Opinion: What’s IGTC’s Best Path Forward?
John Dagys examines the current state of Intercontinental GT Challenge and possible measures to bring the globe-trotting GT3 series back to pre-pandemic levels…
The 2020 Liqui-Moly Bathurst 12 Hour could arguably be looked back upon as a watershed moment for Intercontinental GT Challenge powered by Pirelli.
A record nine manufacturers had signed up for SRO Motorsport Group’s globe-trotting GT3 series, in a field that consisted of 40 cars, the large majority being top class, IGTC-nominated GT3 entries.
Bentley Team M-Sport claimed a historic victory, but less than six weeks later, the world was turned upside down with the onset of the COVID-19 pandemic that brought motorsport to a screeching halt around the world.
While some championships were quick to adapt, others weren’t so lucky. With races on five continents, IGTC was one of the hardest-hit, with the Suzuka 10 Hours canceled, the 24 Hours of Spa postponed and Indianapolis 8 Hour and Kyalami 9 Hour moving ahead but with depleted grids.
What had been proclaimed by many as the next big thing in sports car racing was suddenly plunged into a fight for survival due to country-specific quarantine measures, logistical hurdles and economic uncertainty.

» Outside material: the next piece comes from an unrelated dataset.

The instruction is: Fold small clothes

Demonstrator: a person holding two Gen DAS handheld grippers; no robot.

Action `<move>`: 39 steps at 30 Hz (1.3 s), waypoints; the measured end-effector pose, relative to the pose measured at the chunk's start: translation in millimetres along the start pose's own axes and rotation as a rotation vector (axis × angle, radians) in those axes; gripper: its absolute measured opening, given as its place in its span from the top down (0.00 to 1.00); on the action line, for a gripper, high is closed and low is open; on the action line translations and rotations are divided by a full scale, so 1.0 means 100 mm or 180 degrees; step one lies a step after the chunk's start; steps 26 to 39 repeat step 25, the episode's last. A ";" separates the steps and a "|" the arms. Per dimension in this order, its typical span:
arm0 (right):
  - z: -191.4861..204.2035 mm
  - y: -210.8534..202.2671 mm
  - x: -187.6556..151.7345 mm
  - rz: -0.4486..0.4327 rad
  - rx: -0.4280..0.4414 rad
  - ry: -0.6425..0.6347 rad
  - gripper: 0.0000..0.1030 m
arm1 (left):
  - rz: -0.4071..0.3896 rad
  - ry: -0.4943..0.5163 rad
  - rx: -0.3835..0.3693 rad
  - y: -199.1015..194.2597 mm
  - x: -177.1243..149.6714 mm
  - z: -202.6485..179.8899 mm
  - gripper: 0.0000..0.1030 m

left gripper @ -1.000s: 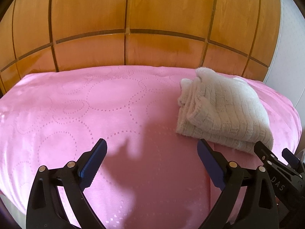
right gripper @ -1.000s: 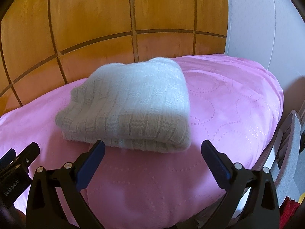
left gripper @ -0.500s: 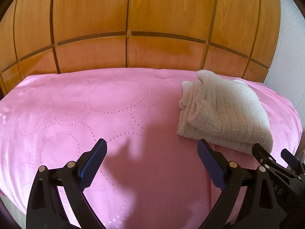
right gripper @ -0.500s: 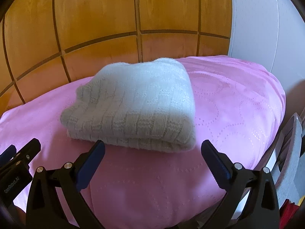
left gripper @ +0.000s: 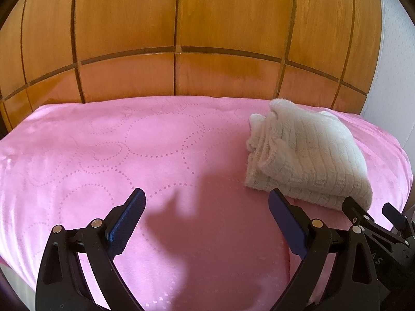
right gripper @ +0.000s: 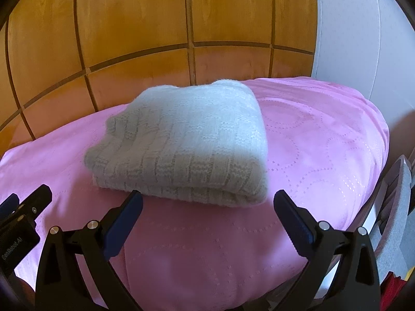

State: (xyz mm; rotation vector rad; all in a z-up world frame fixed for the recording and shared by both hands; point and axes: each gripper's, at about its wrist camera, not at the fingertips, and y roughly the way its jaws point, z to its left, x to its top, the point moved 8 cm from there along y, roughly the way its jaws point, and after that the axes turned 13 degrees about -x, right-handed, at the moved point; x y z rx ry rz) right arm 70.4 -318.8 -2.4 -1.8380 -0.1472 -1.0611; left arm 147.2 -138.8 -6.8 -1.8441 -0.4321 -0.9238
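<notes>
already folded, and nearer our right

plainly the biggest thing before us was the wooden headboard point(left gripper: 181, 26), its panels filling the back of both views, with a pale wall point(right gripper: 350, 39) off to the right. below it spread the pink bedcover point(left gripper: 129, 155), smooth and patterned with dotted circles, bare over most of its left half.

on the right part of that cover lay the knitted garment point(right gripper: 186, 145), a cream ribbed piece sitting as a thick folded bundle. we judged the folding itself to be done or very nearly so: the layers were stacked, the rounded fold faced our right gripper, and the looser stacked edges showed on the side toward the left gripper.

what mattered for any coming move was its bearing. from the right gripper point(right gripper: 207, 220) the bundle lay straight ahead and just beyond the fingertips, its long axis running across the view, left to right. from the left gripper point(left gripper: 207, 217) it lay well off to the right, its near corner just beside the right finger. so the right hand was the nearer one, by our reckoning.

both tools stood spread wide with nothing between the blue pads point(left gripper: 127, 220), apart from the cloth.
</notes>
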 end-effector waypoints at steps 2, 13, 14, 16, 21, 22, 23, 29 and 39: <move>0.00 -0.01 -0.01 0.0004 -0.0004 0.0010 0.02 | -0.0005 -0.0006 0.0002 -0.01 0.00 0.01 0.08; 0.02 -0.01 -0.03 0.0026 0.0004 -0.0007 0.02 | -0.0069 0.0008 -0.0002 -0.03 0.01 -0.01 0.08; 0.02 0.00 -0.04 0.0033 0.0006 -0.0006 0.02 | -0.0068 0.0007 -0.0018 -0.03 0.00 -0.01 0.08; 0.02 0.01 -0.04 0.0043 0.0010 0.0000 0.02 | -0.0046 -0.0005 -0.0027 -0.01 -0.01 -0.01 0.08; 0.01 0.01 -0.03 0.0033 0.0021 0.0026 0.02 | 0.0046 -0.0070 0.0037 0.05 -0.06 0.04 0.08; 0.01 0.01 -0.03 0.0028 0.0020 0.0031 0.02 | 0.0065 -0.0092 0.0049 0.07 -0.07 0.05 0.08; 0.01 0.01 -0.02 0.0020 0.0025 0.0023 0.02 | 0.0075 -0.0106 0.0052 0.08 -0.08 0.06 0.08; -0.01 0.00 0.02 -0.0016 0.0014 0.0013 0.02 | 0.0102 -0.0127 0.0070 0.11 -0.11 0.09 0.08; -0.01 0.00 0.02 -0.0016 0.0014 0.0013 0.02 | 0.0102 -0.0127 0.0070 0.11 -0.11 0.09 0.08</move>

Twelve entries turned up for the season finale in Kyalami, which unfortunately proved to be a sign of things to come for IGTC’s South African leg.
The 2021 edition, less than two weeks away from happening, was postponed to February 2022 due to the emergence of the omicron variant in South Africa, and saw a mere 11 cars take to the grid.
While other IGTC events, such as Spa and the born-in-the-pandemic Indianapolis round, saw growth, Kyalami continued to struggle, even compared to Bathurst’s return in 2022 as a Pro-Am-only race that generated double the grid, largely due to its contingent of local entries.